# [Exercise description]
Lines of the records that hold the word "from" are to be counted; give the number and nothing more.

# [Material for the task]
*** Begin section ***
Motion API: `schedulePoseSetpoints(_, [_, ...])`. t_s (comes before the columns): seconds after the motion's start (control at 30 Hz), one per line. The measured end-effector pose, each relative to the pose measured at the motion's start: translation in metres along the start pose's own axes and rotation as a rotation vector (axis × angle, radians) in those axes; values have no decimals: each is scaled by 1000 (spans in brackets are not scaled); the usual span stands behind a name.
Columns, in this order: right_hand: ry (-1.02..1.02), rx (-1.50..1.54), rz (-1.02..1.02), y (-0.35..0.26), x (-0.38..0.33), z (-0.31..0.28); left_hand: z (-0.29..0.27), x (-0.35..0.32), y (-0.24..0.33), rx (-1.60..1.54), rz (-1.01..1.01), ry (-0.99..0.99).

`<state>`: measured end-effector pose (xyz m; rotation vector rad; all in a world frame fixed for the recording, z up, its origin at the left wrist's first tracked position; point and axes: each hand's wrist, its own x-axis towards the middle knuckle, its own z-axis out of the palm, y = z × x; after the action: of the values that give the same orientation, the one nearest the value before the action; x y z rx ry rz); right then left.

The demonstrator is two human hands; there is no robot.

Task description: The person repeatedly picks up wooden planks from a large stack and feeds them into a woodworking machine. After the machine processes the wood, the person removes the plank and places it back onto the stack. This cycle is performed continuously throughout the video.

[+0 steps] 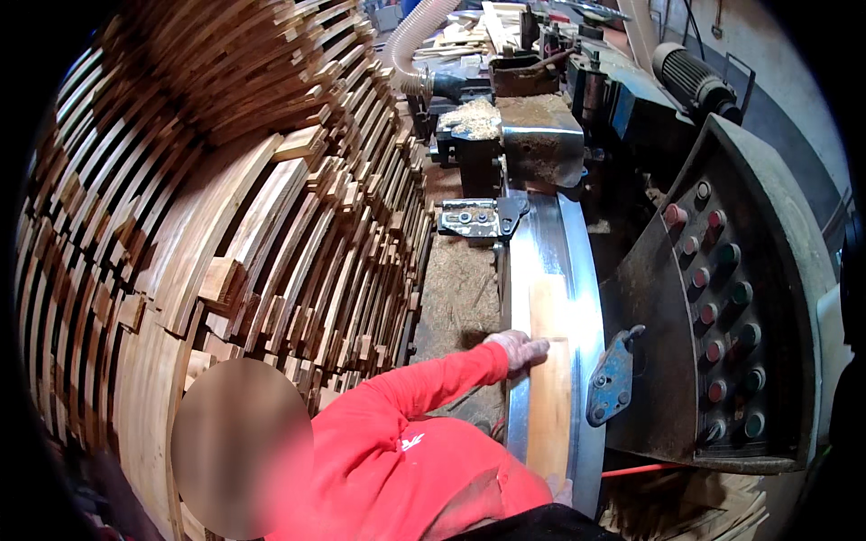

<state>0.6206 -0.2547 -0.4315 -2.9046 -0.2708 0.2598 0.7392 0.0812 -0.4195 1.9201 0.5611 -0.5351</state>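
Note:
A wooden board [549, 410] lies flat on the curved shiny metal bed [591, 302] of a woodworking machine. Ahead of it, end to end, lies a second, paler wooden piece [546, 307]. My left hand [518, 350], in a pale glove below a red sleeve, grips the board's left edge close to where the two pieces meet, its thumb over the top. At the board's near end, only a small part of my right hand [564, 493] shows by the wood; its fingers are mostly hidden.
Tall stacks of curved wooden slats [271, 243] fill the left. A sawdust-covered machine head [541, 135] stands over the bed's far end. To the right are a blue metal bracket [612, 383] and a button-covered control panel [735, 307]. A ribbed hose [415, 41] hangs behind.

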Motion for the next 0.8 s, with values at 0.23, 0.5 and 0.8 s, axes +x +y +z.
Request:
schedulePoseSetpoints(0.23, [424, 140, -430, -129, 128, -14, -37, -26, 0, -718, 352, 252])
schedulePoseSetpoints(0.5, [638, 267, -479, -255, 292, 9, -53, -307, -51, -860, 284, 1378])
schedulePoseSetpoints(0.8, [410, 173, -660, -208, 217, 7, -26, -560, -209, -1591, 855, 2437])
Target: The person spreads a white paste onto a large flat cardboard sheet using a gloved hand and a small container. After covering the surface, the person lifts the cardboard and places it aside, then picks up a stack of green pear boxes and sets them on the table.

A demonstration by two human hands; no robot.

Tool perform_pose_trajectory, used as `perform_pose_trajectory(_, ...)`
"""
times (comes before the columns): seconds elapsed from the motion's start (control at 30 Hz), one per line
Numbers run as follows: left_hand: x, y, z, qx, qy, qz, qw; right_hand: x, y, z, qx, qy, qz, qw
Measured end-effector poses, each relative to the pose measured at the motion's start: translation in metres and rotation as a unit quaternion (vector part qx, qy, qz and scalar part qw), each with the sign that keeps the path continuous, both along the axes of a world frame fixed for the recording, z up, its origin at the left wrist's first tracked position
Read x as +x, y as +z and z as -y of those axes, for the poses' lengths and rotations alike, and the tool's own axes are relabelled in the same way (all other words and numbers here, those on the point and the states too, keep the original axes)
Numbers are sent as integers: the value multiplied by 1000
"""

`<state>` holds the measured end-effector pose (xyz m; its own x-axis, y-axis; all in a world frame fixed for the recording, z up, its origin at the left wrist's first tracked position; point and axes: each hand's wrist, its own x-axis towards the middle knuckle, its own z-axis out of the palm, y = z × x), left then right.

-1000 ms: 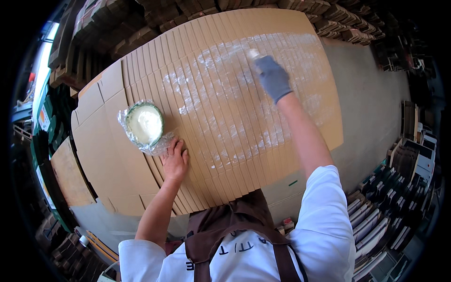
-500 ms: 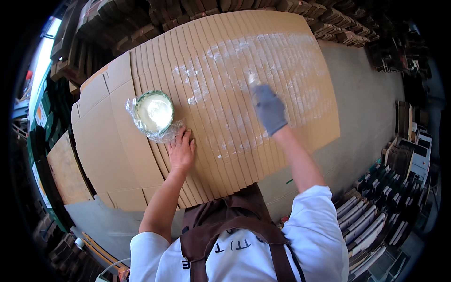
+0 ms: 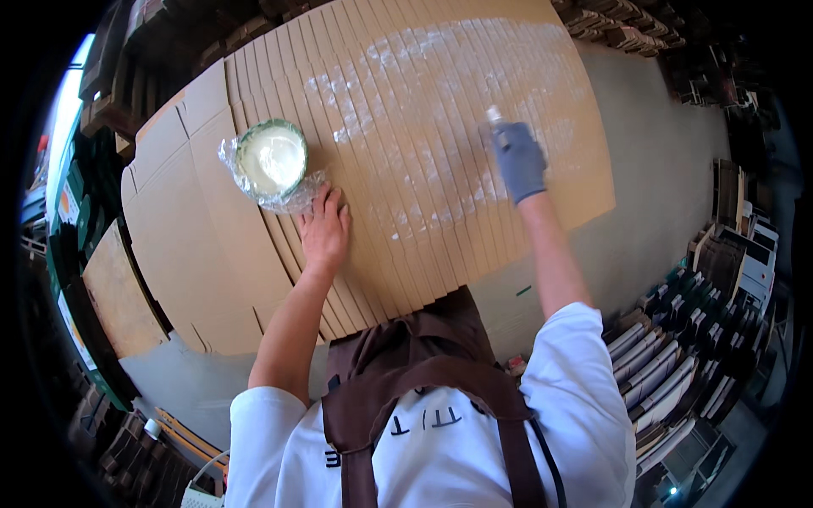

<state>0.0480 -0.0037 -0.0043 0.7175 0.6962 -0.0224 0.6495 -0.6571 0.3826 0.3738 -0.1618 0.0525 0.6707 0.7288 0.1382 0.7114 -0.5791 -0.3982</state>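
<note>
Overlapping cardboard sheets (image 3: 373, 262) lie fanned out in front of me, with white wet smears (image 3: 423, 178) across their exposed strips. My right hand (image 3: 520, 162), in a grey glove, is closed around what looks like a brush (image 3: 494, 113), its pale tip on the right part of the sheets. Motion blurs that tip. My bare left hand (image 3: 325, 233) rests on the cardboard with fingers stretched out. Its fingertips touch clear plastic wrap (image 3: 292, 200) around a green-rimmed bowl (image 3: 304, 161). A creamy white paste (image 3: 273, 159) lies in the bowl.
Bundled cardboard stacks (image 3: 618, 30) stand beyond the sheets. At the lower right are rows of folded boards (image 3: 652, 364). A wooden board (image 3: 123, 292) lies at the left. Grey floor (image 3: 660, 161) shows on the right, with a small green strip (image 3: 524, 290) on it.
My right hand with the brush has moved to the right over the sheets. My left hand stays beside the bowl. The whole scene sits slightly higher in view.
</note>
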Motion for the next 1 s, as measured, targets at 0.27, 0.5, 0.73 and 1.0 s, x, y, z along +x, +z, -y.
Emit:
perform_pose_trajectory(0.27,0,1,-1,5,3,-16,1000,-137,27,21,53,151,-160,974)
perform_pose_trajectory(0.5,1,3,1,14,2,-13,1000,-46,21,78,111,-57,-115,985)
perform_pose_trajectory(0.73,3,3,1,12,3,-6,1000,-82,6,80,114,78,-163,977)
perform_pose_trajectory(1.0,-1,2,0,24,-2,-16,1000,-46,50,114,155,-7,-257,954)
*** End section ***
# [Result of this exercise]
2